With Meg Leta Jones, Assistant Professor of Communications, Culture and Technology at Georgetown University and Author of the Book Ctrl + Z: The Right to be Forgotten.
And Monique Morris, social justice scholar and author of the book Black Stats: African Americans by the Numbers in the Twenty-First Century. Her new book is called Pushout: The Criminalization of Black Girls in Schools.

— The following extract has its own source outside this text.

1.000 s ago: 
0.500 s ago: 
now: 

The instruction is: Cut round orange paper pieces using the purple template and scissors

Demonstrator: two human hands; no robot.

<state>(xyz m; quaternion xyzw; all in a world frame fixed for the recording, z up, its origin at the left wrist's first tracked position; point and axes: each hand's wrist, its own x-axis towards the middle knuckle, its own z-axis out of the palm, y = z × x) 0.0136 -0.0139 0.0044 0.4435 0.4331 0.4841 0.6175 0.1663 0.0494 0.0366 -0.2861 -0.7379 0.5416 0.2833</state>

Amid the widespread spin and skewed analysis that is commonplace to media and politics alike, the need for less filtered information and more raw facts seems more pressing than ever. Black Stats, a compact and useful guide, skips over the assumptions, suppositions, and hypotheses about trends and patterns in our society and offers up-to-date figures on black life in the United States today.
Author and advocate Monique W. Morris has compiled statistics from a broad spectrum of telling categories that illustrate the quality of life and the possibility of (and barriers to) advancement for a group at the heart of American society. With fascinating information on everything from disease trends, incarceration rates, and lending practices to voting habits, green jobs, and educational achievement, the material in this book will enrich and inform a range of public debates while challenging commonly held yet often misguided perceptions.
Black Stats simultaneously highlights measures of incredible progress, conveys the disparate impacts of social policies and practices, and surprises with revelations that span subjects including the entertainment industry, military service, and marriage trends. A critical tool for advocates, educators, and policy makers, Black Stats is?an affordable guidebook for anyone seeking to understand the complex state of our nation.